Deep Machine Learning Approach to Develop a New Asphalt Pavement Condition Index

The paper presents a compelling strategy for improving pavement condition assessment by leveraging deep learning models that classify and quantify pavement distress using image analysis. Conventionally, pavement distress detection relies on costly and inefficient methods dependent on human intervention, such as sophisticated survey vehicles. The authors introduce an alternative approach through the application of deep convolutional neural networks (DCNNs) to analyze pavement images sourced from Google Street View.

The paper initiates with the development of a labeled Pavement Image Dataset (PID), consisting of 7,237 images annotated for nine categories of pavement distress. It acts as the cornerstone for training the YOLO-based classification model and a U-net model for segmentation and density quantification. By integrating these models into a hybrid framework, researchers propose a novel methodology to assess pavement condition indexes using image data, thereby reducing human reliance in the process.

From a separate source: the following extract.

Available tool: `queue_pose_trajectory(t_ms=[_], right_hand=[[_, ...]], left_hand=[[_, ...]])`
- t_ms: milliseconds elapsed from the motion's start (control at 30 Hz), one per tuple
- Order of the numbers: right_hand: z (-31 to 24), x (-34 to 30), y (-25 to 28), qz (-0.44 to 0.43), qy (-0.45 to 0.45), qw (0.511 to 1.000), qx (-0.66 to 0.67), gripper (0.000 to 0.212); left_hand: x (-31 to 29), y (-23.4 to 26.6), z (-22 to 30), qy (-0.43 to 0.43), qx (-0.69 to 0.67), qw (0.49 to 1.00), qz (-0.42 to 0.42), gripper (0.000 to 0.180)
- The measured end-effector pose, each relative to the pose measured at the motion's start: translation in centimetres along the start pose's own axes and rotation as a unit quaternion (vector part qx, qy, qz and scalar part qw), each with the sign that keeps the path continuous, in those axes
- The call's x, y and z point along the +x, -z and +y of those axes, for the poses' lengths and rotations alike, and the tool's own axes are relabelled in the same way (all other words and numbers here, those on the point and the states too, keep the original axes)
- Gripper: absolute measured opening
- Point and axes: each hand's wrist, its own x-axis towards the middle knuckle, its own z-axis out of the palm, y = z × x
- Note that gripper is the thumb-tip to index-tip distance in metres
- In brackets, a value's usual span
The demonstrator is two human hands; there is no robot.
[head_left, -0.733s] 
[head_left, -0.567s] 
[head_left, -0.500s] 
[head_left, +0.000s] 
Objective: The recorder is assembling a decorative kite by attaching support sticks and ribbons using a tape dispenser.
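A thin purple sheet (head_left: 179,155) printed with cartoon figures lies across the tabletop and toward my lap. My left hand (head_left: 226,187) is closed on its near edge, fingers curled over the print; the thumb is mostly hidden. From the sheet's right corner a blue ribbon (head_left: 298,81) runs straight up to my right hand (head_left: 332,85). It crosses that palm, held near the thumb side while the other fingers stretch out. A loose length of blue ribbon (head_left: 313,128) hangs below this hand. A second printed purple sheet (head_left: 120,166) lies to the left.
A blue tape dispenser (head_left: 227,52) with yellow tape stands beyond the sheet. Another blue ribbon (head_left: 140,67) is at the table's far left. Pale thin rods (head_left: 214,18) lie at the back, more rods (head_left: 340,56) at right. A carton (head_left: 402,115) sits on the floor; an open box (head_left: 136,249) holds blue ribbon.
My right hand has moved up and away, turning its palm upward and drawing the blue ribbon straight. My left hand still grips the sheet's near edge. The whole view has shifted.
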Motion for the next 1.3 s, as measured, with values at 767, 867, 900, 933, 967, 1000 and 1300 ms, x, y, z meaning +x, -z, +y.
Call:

Some pivotal aspects and contributions of the paper include:

  1. Data and Model Development: The PID dataset offers a diverse set of road images enabling the classification and severity quantification of multiple distress types. The usage of the YOLO v2 framework ensures high precision in object detection, while the U-net architecture adeptly quantifies the density of cracks amidst challenges such as lighting and shadows.
  2. Hybrid Model: The integration of YOLO and U-net models overcomes limitations inherent in using each model individually. It allows simultaneous distress classification and density estimation, consequently enhancing the reliability and accuracy of pavement condition assessment.
  3. Comparative Analysis: Rich comparative analyses juxtapose the proposed indices against traditional PASER ratings, emphasizing the precision improvements rendered by computerized models. The precision and recall for the YOLO model averaged around 0.93 and 0.77, respectively, showcasing robustness.
  4. Machine Learning Methodology: Genetic Expression Programming (GEP), linear regression, and weight-based index prediction models are employed to rate pavement conditions using distress classification and density outputs. High determination coefficients (R²) across training and testing datasets indicate model efficacy.
  5. Implications and Validation: The paper validates models using imagery from additional road sections, illustrating consistent alignment with human-assessed PASER values. The fluctuations in predicted values underscore the precision achievable with the automated model, overcoming inherent rigidity in PASER’s manual ratings.

The paper establishes a paradigm shift toward automated and cost-effective pavement condition monitoring using readily available street-view imagery, culminating in an evaluation tool of paramount importance in timely road maintenance decisions. Future studies are envisaged to expand dataset breadth for model robustness, explore 3D imagery analysis, and develop comprehensive, deployable software solutions integrating the modeling framework.

The research demonstrates a significant advance in computer vision applications within civil infrastructure, setting a benchmark in both theoretical innovation and practical applicability. As the technology evolves, expanding collaborative efforts to enhance dataset diversity and developing adaptive models with real-time updating capabilities present exciting opportunities for further exploration and refinement.